At a US-Nigeria Executive Business Roundtable organised by the US Chamber of Commerce, Nisha Biswal, a representative of the U.S. International Development Finance Corporation (DFC), revealed the commitment.

Of the total investment, $200 million will be allocated to mortgage refinancing in Nigeria, while $100 million will be directed towards SME financing, with a focus on women’s empowerment.

Added to this, $20 million has been earmarked for Robust International, a company involved in cashew nut processing in Nigeria.

Biswal noted the American Chamber’s focus on facilitating sustainable economic policies in Nigeria. Shettima, in response, reiterated President Tinubu’s dedication to creating an investor-friendly environment in Nigeria.

He emphasised the administration’s early reforms, particularly the removal of the fuel subsidy and the unification of the exchange rate, which aimed to stabilise Nigeria’s economy and attract foreign investment.

Shettima’s participation at the UNGA highlights Nigeria’s efforts to engage global leaders and investors.
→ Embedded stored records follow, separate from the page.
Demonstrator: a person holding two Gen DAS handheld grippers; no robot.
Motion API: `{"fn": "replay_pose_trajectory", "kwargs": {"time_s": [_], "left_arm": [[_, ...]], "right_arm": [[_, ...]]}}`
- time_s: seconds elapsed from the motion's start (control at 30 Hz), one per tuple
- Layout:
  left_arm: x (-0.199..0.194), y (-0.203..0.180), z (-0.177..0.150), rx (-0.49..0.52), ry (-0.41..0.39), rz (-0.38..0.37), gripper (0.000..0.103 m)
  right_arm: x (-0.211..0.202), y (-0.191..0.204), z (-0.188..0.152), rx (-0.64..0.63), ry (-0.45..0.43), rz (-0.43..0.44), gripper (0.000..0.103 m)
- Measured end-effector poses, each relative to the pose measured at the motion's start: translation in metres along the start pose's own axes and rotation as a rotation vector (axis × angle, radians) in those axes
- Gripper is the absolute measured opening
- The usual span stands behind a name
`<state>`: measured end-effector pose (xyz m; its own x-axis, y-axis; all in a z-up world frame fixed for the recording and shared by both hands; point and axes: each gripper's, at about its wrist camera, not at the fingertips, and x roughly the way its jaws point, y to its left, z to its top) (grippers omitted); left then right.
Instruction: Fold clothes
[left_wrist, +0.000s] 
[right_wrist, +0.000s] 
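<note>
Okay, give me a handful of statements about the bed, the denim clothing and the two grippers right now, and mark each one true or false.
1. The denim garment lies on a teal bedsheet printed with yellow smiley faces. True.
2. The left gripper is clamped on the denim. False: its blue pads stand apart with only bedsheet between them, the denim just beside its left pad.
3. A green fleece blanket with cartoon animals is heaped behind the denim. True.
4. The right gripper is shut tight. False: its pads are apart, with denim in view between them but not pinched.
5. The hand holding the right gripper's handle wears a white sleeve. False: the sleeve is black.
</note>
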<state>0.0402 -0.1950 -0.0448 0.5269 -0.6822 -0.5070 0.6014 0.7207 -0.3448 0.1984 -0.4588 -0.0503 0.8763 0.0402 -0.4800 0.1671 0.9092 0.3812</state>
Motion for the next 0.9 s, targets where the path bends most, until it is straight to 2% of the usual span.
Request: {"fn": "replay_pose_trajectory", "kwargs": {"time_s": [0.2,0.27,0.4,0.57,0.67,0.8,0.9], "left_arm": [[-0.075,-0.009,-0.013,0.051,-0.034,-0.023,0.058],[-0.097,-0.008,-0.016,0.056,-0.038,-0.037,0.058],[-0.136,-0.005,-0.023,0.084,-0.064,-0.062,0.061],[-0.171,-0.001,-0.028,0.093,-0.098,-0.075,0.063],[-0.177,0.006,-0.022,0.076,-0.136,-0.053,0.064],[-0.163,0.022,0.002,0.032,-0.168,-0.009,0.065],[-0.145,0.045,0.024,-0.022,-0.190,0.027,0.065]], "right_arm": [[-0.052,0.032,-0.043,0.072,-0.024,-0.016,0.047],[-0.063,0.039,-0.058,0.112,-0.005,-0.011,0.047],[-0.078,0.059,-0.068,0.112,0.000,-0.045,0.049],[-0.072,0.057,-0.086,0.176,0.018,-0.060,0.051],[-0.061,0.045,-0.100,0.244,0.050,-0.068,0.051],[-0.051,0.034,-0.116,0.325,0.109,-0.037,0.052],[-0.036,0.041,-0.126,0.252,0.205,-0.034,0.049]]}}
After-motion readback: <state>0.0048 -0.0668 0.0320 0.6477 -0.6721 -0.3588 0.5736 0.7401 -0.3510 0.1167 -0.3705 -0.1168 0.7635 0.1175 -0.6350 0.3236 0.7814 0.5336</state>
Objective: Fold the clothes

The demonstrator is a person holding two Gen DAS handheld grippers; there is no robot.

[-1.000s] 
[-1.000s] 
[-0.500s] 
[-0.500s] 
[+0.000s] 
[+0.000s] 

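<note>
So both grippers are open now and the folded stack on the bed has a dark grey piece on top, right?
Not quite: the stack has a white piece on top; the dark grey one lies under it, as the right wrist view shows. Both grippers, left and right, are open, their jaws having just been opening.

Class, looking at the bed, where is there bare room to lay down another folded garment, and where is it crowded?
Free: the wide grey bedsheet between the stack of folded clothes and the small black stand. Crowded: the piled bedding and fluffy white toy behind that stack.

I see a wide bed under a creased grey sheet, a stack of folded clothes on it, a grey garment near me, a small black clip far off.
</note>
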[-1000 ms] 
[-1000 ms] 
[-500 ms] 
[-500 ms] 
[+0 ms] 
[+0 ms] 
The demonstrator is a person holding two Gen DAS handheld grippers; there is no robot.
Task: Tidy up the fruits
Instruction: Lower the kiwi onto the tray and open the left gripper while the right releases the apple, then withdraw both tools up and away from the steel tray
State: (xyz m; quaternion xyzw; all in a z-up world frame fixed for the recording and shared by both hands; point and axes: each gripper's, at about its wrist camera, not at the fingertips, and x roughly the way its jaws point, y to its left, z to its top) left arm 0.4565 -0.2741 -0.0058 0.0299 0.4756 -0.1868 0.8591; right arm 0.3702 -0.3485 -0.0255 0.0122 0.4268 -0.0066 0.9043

During the session, he will deliver President Tinubu’s national address and hold several high-level meetings.

These include talks with the UN Secretary-General, leaders from the African, Caribbean, and Pacific States, as well as discussions with the heads of major multinational corporations. The Vice President’s itinerary also includes a meeting with the Bill and Melinda Gates Foundation to explore potential partnerships.

The Vice President is supported by a solid Nigerian delegation, including key ministers from health, women affairs, trade, and technology sectors, all aiming to strengthen international collaboration and secure more investments for Nigeria.

President Tinubu, meanwhile, chose not to attend this year’s UNGA due to the flooding in Borno State, which has caused loss of life and property. His absence has drawn sympathy and support from international stakeholders, who are closely monitoring the situation.